The final straw came just five days before the 1972 election when a newspaper reported that Gaglardi claimed Bennett was too old, was out of touch and was only staying on to block Gaglardi from the leadership.

“When confronted with the political fallout generated by his intemperate and self-serving comments, Gaglardi denied responsibility, calling the story trash and claiming he had never said any such thing about Bennett,” Della Roussin wrote in her 2012 Masters Thesis for UBC called ‘Political Legitimacy and Regime Change: The 1972 BC Election.’

“Dave Barrett recalled the episode as ‘probably the single most influential event of the campaign. It directed the spotlight not only on a pending leadership struggle within the party ranks but also on the Socred politician most often tainted with scandal.’”

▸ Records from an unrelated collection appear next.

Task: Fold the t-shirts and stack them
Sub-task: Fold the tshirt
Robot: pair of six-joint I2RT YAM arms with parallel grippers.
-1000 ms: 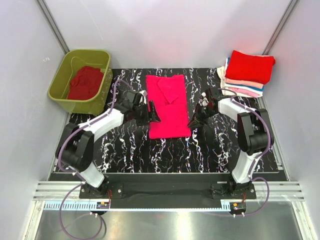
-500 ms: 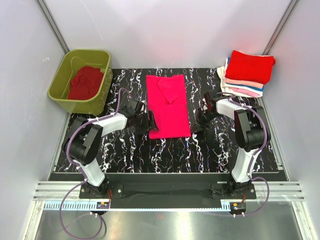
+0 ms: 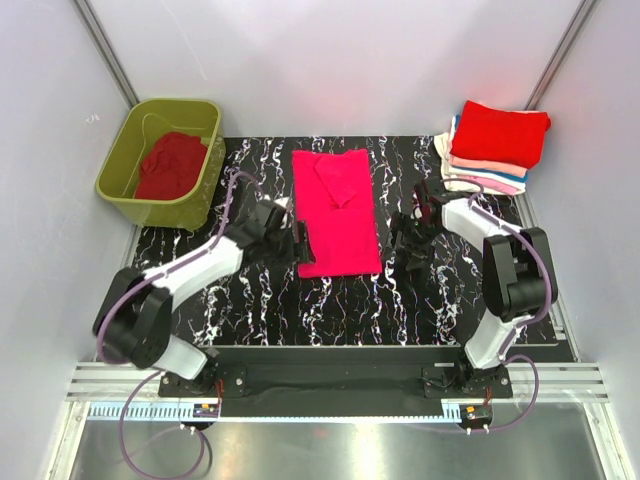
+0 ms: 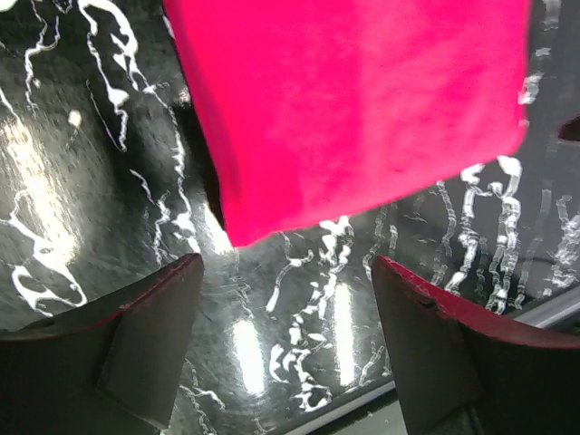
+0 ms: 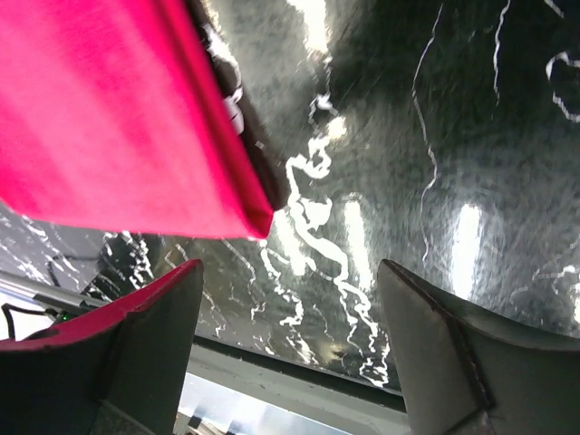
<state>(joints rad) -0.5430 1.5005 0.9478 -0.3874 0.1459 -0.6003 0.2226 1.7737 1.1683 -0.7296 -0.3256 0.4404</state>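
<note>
An olive-green tub (image 3: pixel 152 211) stands upright at the desk's far left corner, its left side reaching past the desk's edge. The desk (image 3: pixel 300 305) is glossy black with white marble veins. A grey metal rail (image 3: pixel 340 381) runs along its near edge.

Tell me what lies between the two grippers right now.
The near end of the folded magenta t-shirt lies flat on the black marbled mat between the left gripper and the right gripper; the top external view shows it.

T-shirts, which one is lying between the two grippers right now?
The magenta-pink t-shirt, flat on the mat; the red one sits crumpled in the tub, others are stacked far right.
</note>
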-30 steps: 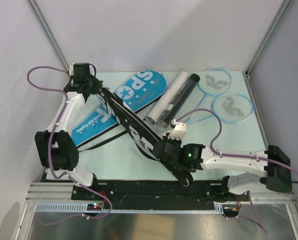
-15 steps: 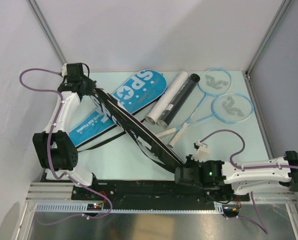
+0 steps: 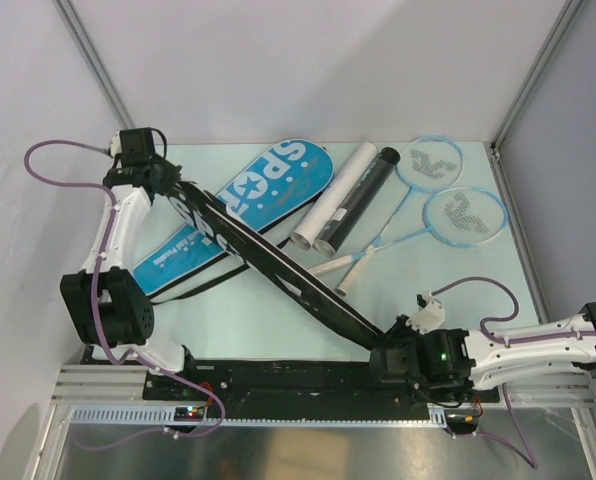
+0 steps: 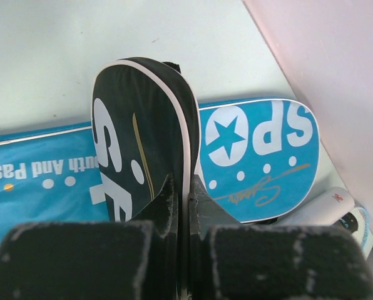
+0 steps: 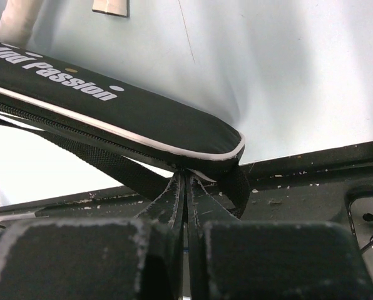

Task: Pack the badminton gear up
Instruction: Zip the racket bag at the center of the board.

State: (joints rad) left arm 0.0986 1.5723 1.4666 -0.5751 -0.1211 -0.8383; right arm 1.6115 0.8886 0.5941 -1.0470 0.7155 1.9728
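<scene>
The left fingers (image 4: 163, 201) are clenched on the rim of the black cover (image 4: 139, 131) at its wide head end, which the wrist view shows edge-on. The right fingers (image 5: 169, 199) pinch the hem at its narrow end, low by the near edge of the tabletop (image 3: 238, 320), with a strap (image 5: 99, 159) running just beside them. Between the two grips the cover spans diagonally, raised over the blue cover (image 3: 278, 180) lying flat at the far left. The tubes (image 3: 333, 195) rest side by side in the middle, and the rackets (image 3: 465, 215) lie to the right, not yet packed.

The step looks like carrying the black cover to lay it out. Both holds are on thin edges, so the arms should move together, keeping the span just taut without tugging. The cover should pass clear of the blue cover and go down flat near the rackets.
</scene>
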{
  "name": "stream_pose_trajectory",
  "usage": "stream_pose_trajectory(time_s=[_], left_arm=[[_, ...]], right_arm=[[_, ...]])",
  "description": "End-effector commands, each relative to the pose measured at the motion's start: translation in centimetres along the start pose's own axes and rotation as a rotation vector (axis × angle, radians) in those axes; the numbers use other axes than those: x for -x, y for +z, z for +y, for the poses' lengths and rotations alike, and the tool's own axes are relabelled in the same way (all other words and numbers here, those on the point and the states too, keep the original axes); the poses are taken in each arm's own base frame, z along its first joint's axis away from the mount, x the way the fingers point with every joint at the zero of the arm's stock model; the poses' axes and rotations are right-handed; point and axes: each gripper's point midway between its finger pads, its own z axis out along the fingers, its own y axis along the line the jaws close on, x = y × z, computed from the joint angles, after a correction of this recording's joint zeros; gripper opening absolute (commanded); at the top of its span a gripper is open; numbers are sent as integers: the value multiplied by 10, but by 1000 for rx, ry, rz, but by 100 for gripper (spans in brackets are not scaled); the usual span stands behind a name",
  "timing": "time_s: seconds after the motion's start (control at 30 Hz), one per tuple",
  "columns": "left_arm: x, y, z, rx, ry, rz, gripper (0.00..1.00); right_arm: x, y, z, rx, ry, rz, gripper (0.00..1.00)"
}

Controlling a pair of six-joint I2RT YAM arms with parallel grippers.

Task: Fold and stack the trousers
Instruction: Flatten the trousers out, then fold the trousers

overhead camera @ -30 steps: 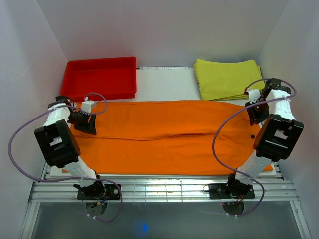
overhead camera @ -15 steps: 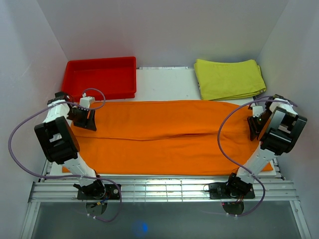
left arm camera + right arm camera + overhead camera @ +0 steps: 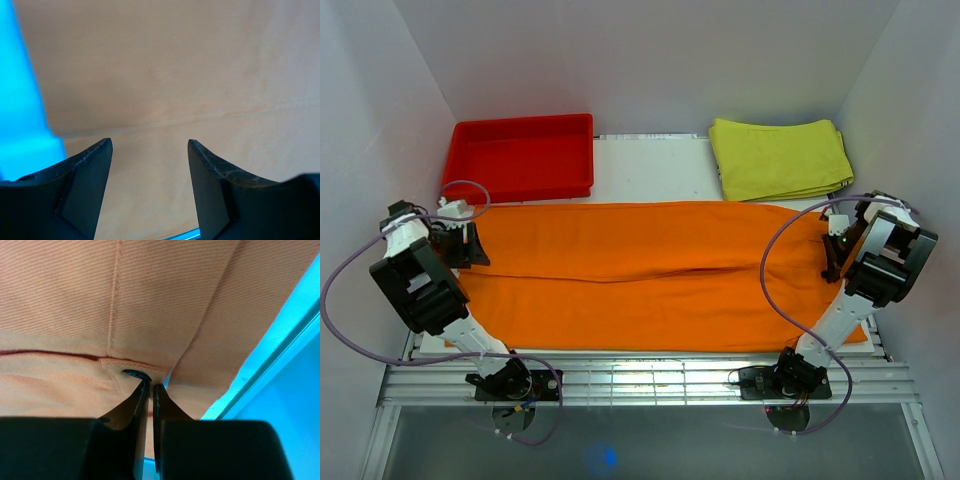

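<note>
Two arms [image 3: 418, 285] low over trousers [image 3: 650, 270]

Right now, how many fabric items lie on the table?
2: the orange trousers spread across the middle, a yellow-green folded cloth at the far right; its layers may hide more.

I find nothing to read in any of my views. No word, number, brand or label shows on the trousers [image 3: 650, 270], on the red tray [image 3: 520, 190] or on the yellow-green cloth [image 3: 780, 158]. The small dark button by the waistband [image 3: 136, 374] is too small and blurred to show any mark.
</note>
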Motion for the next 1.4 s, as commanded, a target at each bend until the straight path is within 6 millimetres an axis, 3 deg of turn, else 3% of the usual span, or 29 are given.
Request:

While the long-serving Social Credit government was also facing pressure from the BC Teachers’ Federation actively campaigning against them along with widespread labour strife, Roussin suggested that, with no other successors likely, voters just couldn’t stomach the possibility of Gaglardi becoming an unelected premier.

Whether he was guilty of multiple lies or not is, to a certain extent, in the eyes of the (historian) beholder.

“Gaglardi made a famous statement,” Mitchell recalled. “He said: ‘You know, if I’m lying, it’s only because I think I’m telling the truth.’”

That’s not quite how the ABC Bookworld review quotes Gaglardi speaking in the Legislature: “’Mr. Speaker,’” it wrote, “’You know, if I’m telling a lie, it’s only because I’m telling the truth.’”

Regardless of just how he phrased his defence, and despite all the controversy, the two men did shift the power balance in the province and opened up the Interior of BC with roads, bridges (including the first Okanagan Lake bridge that opened in 1958), railroads and all the economic development they sparked.